# Do you have Sky TV?



## Crow (Jan 31, 2015)

*Do you have SkySports TV?*

Following on from the poll on the R&A possibly going to Sky from 2016, this is a poll to gauge the percentage of people who currently have Sky Sports.

No arguments for or against required, just a simple yes or no.


----------



## chellie (Jan 31, 2015)

Yes, but no Sports.


----------



## Ethan (Jan 31, 2015)

Not going to be very scientific.

I do.

Wikipedia tells me that Sky has around 9 million subscribers in the UK, with around 5 million subscribing to sports.
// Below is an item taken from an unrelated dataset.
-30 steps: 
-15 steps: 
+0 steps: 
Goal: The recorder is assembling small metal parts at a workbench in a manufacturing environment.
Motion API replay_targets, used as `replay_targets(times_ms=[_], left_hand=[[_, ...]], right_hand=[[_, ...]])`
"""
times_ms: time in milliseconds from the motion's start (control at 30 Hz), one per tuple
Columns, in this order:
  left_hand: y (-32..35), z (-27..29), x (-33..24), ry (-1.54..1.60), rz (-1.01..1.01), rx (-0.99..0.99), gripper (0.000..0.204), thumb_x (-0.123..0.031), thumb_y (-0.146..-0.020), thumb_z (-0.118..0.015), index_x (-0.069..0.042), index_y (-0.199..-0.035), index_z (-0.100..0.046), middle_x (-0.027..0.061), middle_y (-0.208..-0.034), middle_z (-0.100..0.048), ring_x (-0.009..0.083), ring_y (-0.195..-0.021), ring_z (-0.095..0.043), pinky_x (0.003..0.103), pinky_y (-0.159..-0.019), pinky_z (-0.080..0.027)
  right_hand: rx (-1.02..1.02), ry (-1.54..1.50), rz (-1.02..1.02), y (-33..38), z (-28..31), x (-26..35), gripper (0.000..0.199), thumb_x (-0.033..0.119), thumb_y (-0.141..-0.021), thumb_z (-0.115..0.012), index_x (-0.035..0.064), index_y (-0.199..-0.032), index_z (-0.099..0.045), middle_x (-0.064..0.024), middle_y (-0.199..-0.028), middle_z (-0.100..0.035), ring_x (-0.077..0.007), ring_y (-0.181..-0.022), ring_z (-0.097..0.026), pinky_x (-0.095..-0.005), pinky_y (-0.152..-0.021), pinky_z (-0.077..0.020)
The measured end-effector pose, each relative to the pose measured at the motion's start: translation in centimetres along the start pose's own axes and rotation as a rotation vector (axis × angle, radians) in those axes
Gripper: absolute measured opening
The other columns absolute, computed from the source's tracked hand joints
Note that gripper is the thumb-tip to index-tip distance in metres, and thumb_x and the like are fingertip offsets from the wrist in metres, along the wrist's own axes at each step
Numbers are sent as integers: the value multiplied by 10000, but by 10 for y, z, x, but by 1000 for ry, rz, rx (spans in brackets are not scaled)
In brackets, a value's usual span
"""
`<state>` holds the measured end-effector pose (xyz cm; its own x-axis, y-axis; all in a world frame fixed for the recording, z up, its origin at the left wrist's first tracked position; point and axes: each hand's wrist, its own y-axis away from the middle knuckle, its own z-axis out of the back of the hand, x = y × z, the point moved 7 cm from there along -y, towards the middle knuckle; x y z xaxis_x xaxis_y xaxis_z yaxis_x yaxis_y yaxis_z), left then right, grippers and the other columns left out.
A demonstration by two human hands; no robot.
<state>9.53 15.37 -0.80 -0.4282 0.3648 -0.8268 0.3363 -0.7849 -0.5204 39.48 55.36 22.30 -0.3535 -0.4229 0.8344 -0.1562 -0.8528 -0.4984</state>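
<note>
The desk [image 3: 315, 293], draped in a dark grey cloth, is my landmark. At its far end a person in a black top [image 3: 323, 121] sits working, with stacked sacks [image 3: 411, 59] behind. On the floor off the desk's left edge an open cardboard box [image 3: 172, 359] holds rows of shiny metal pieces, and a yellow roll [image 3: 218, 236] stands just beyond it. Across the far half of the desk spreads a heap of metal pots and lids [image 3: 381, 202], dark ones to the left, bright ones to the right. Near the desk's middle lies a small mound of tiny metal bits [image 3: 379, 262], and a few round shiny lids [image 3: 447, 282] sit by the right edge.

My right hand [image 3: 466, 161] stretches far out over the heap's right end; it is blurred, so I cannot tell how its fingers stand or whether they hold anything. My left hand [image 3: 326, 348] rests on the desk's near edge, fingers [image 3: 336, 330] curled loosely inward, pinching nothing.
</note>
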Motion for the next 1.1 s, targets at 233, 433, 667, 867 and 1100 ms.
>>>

Others may have freeview non-subscription through a Sky box and use Now TV.


----------



## Liverpoolphil (Jan 31, 2015)

Maybe a slight tweak to the poll and say - Do you have Skysports - a lot have sky but don't have the Sports pack and also some have Now TV which allows them to get Skysports ?


----------



## Crow (Jan 31, 2015)

Title changed.


----------



## chellie (Jan 31, 2015)

Perhaps a new poll would be best. I'd voted yes to having Sky but then posted we'd no Sports.


----------



## JustOne (Jan 31, 2015)

I have it all.


----------



## Tongo (Jan 31, 2015)

No. My mrs would not be impressed as i would watch copious amounts of golf, cricket and darts!


----------



## Smiffy (Jan 31, 2015)

JustOne said:



			I have it all.
		
Click to expand...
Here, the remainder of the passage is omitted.